— WHAT THE TASK REQUIRES —
Copy out the lines of the records below, and only those lines, from the one with "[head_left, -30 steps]" through the one with "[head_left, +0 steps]", exactly as they appear.

SUPPLIED DATA START

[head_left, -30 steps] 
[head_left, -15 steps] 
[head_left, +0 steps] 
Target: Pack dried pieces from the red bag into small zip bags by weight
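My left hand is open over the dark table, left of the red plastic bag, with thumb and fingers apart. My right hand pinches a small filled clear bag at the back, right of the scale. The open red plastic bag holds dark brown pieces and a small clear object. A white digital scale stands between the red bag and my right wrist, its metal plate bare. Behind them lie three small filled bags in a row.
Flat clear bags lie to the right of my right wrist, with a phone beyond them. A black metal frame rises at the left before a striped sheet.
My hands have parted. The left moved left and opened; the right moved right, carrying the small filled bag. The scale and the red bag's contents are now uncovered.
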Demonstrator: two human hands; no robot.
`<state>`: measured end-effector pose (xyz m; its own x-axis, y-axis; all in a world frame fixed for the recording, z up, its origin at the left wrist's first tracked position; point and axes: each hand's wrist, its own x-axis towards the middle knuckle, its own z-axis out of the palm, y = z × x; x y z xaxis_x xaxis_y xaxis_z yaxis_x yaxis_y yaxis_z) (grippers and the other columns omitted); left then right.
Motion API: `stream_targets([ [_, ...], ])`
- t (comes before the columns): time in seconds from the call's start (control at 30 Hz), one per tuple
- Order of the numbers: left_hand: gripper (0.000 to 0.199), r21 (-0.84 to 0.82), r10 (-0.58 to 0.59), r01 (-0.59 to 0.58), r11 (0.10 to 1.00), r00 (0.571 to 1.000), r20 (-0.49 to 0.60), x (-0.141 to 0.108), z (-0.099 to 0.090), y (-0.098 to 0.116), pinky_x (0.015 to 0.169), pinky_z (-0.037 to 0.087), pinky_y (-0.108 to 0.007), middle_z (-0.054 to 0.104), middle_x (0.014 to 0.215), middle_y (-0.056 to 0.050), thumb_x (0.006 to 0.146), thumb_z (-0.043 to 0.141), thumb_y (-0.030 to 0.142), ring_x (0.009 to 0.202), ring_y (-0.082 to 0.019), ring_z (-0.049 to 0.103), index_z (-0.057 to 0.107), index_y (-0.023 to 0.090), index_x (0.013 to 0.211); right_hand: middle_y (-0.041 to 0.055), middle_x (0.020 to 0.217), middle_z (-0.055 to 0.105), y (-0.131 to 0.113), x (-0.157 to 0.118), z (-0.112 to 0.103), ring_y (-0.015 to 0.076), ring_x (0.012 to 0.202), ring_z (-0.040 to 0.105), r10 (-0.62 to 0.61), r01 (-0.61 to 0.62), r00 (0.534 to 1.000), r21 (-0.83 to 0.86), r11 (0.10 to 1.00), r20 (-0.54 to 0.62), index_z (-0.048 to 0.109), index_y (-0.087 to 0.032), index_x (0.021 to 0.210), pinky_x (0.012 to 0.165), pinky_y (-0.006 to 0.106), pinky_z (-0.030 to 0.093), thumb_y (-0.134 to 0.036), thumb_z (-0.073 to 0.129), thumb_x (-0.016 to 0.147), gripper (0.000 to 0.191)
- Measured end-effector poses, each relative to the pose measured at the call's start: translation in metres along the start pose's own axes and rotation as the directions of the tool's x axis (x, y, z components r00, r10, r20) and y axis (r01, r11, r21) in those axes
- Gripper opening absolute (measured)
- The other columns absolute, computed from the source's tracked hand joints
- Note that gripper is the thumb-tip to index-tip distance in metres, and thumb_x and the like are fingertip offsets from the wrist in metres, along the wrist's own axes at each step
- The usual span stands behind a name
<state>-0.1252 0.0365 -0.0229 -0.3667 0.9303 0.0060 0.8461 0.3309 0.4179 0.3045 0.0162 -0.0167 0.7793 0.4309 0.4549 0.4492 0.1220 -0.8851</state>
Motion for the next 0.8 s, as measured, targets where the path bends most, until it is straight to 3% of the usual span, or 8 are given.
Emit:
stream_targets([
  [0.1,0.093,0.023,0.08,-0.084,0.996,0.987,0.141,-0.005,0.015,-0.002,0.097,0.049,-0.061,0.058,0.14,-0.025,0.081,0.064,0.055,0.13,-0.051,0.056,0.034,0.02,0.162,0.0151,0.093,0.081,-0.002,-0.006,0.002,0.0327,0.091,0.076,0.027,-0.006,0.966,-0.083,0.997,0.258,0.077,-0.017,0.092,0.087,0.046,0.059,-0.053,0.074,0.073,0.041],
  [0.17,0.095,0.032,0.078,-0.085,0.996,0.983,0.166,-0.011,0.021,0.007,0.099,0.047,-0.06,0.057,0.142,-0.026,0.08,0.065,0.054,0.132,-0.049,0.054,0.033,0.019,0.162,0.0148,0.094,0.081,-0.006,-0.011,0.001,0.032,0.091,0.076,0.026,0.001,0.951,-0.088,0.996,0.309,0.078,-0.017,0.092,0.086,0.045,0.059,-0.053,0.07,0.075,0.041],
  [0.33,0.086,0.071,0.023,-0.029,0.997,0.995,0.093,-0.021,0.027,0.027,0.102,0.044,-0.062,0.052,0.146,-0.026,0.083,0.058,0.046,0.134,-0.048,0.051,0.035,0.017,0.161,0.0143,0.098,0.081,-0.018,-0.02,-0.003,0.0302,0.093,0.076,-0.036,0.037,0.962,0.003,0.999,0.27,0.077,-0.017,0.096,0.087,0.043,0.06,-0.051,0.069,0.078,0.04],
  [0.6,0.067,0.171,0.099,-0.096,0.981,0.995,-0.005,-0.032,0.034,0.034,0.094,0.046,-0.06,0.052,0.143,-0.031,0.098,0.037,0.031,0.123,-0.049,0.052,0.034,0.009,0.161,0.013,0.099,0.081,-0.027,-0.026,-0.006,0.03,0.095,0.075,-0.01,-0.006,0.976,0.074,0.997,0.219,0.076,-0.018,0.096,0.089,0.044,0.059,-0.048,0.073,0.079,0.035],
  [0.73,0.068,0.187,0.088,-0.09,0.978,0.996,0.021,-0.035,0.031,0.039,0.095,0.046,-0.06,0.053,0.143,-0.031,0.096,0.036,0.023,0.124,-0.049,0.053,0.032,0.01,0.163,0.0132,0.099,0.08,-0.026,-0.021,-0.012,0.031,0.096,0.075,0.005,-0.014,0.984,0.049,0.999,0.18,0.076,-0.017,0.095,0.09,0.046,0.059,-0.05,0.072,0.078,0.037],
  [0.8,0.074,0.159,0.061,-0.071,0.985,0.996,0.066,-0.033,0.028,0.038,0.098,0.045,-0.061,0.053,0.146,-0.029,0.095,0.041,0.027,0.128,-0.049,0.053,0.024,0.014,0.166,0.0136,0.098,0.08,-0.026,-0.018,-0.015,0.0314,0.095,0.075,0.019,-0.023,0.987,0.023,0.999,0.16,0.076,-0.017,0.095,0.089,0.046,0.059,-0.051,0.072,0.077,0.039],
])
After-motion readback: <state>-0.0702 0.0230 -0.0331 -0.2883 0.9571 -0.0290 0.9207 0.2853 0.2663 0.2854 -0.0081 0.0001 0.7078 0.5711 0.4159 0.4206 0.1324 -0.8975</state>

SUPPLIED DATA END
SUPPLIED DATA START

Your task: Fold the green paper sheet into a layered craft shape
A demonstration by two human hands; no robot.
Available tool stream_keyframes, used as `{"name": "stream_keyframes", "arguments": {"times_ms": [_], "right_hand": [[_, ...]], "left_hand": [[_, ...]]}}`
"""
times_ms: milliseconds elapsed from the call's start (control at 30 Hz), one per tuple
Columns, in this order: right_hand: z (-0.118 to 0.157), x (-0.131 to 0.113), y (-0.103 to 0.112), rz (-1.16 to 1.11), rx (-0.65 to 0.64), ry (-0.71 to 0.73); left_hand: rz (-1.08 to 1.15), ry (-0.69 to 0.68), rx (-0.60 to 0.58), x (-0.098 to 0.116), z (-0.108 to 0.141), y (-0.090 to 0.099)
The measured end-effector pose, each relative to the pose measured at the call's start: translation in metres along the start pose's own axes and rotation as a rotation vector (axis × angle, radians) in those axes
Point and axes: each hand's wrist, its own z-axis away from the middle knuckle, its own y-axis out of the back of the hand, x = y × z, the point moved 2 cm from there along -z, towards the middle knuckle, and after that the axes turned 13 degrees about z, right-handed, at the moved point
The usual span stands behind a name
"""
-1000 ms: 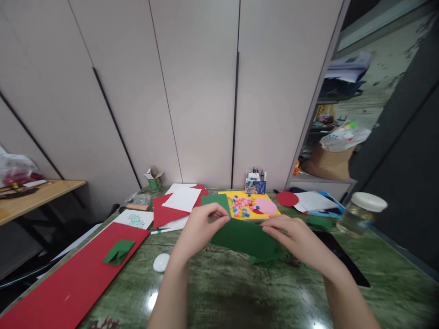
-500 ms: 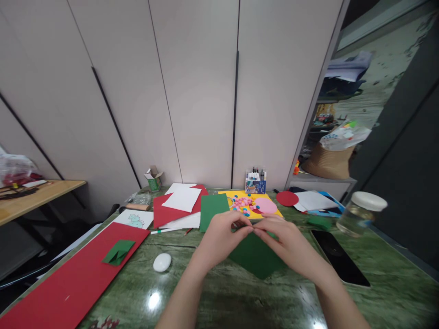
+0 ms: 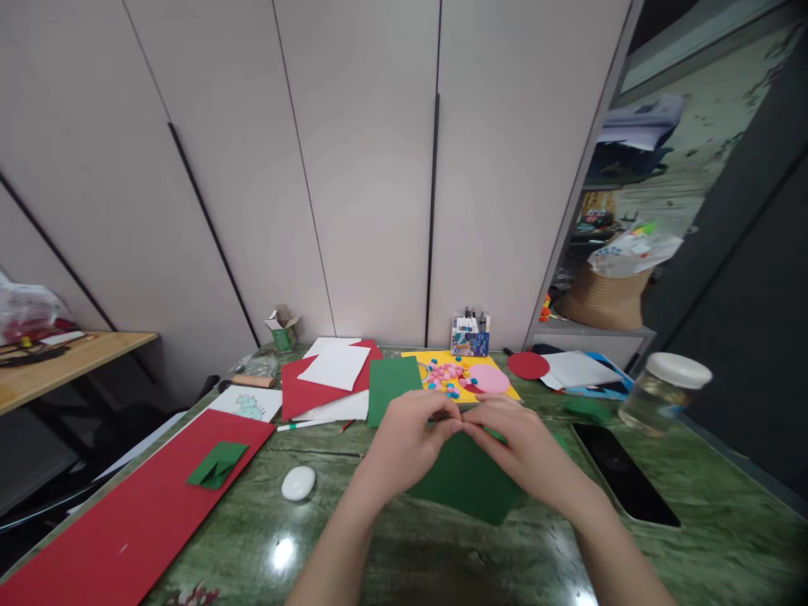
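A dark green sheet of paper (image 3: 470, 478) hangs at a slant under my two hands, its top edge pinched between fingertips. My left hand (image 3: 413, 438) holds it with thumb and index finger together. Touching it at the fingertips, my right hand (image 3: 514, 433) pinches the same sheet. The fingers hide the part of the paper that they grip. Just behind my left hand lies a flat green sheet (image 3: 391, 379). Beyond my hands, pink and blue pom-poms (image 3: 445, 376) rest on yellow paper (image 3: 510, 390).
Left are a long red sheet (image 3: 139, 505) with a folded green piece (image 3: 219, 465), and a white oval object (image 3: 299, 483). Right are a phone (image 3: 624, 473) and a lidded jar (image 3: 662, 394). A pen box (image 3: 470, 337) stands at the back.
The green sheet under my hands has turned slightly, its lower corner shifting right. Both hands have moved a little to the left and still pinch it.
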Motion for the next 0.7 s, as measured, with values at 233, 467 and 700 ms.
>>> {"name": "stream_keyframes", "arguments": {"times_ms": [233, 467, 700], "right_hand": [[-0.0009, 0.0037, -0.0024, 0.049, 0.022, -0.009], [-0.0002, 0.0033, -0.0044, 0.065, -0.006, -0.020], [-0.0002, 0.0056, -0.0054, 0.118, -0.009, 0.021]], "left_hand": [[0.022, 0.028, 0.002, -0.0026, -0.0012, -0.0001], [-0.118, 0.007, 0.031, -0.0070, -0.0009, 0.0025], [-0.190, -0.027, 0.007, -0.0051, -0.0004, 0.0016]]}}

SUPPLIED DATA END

— SOLUTION FOR THIS TASK —
[head_left, -30 steps] 
[head_left, -15 steps] 
[head_left, +0 steps] 

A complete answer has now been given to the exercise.